A Nightmare That's Larger Than Victoria's Secret

It’s hard to imagine a more blistering lede than the one on top of Bloomberg’s Cam Simpson’s expose of the mistreatment of children harvesting cotton in West Africa for undergarments eventually sold by Victoria’s Secret.

“Clarisse Kambire’s nightmare rarely changes. It’s daytime. In a field of cotton plants that burst with purple and white flowers, a man in rags towers over her, a stick raised above his head. Then a voice booms, jerking Clarisse from her slumber and making her heart leap. “Get up!”

The 13-year-old’s nightmare is based on the reality of routine beatings with a tree branch, the story tells us. The piece documents other degradations on a long grueling day harvesting the organic crop. Videos such as this one of Clarisse’s “Sparse Mud-Walled Hut Home” are heart-wrenching, as is the statement of the president of the organic and fair-trade cooperative in the village in Burkina Faso. It’s his understanding, he tells Simpson, that it’s acceptable for his farmers to use children in their fields if they’re not their biological offspring, and they’re at least 6 years old.”



“Your own children, no, but somebody else’s child can work,” he says.

The New York Post’s Leonard Greene cites a tagline Victoria Secret used to market a lingerie line in 2008 that the company it said was made from fair-trade cotton: “Good for women. Good for the children who depend on them.

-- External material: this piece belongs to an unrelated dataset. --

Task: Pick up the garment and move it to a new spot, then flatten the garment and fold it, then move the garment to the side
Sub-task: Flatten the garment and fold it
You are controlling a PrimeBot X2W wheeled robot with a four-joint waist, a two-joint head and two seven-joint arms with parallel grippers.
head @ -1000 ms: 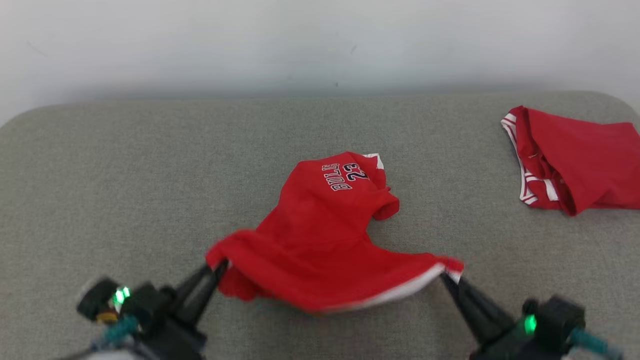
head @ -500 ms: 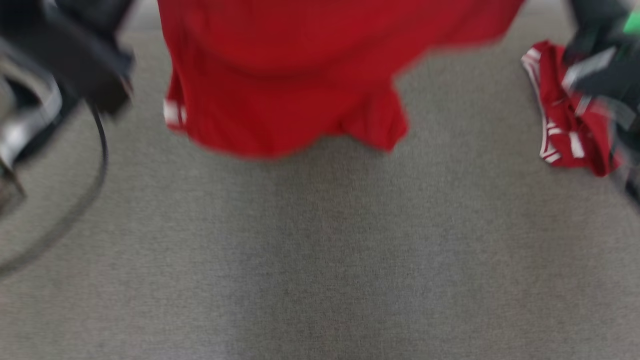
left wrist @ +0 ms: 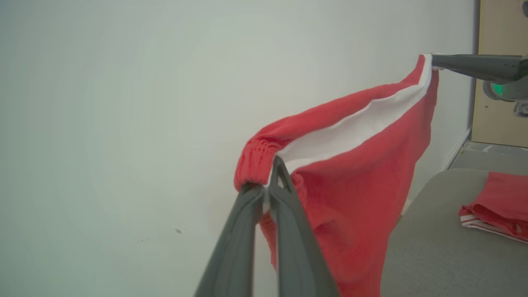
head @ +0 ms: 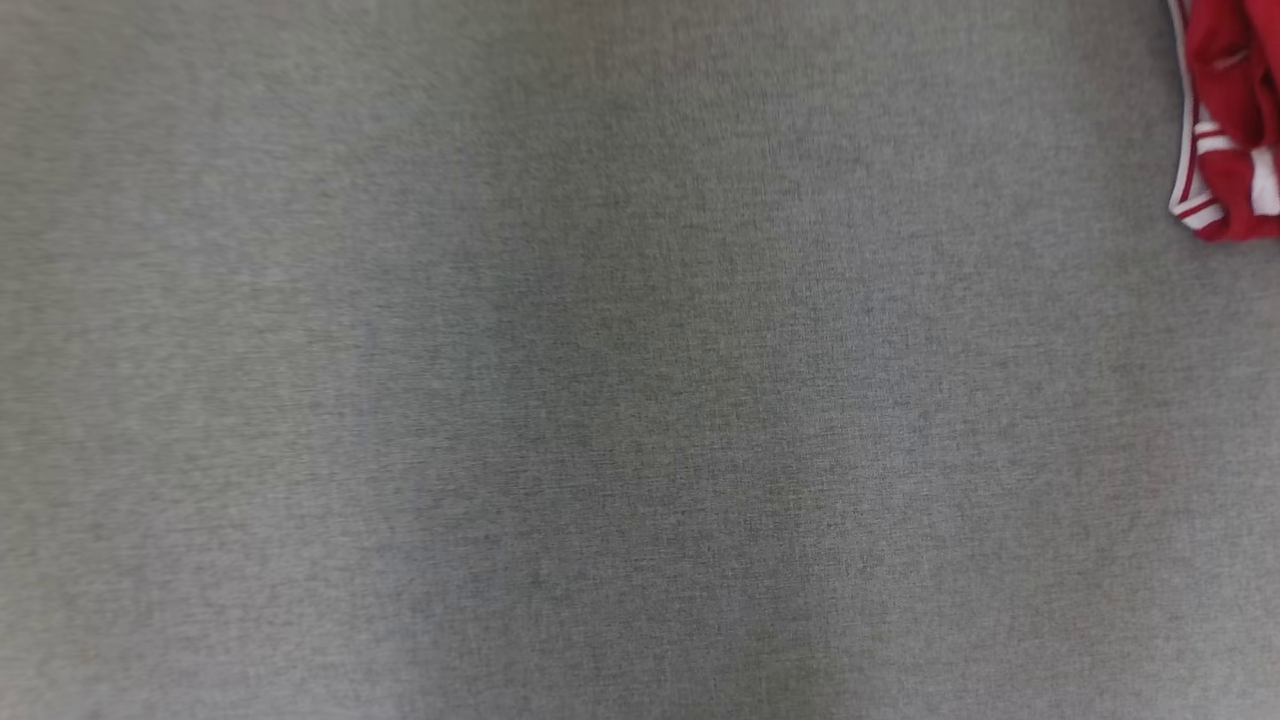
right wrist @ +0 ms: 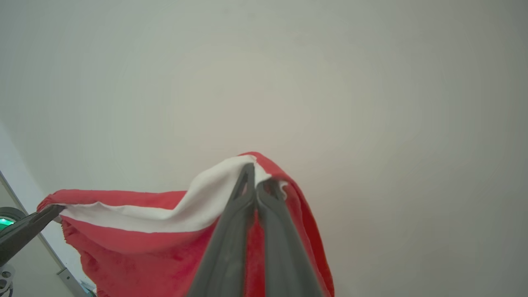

“The company even went so far as to boast that each purchase improved the lives of women and children in Burkina Faso, the destitute African nation where the cotton is picked,” Greene writes.

Limited Brands quickly reacted to the story on its website. Under a “Responses” tab in its drop-down menu, it states: “If this allegation is true, it describes behavior that is contrary to our company’s values and the code of labor and sourcing standards that we require all of our suppliers to meet. These standards expressly prohibit child labor.” The company says it is investigating the charges and “depending on the findings, we are prepared to take swift action to prevent the illegal use of child labor in the fields….”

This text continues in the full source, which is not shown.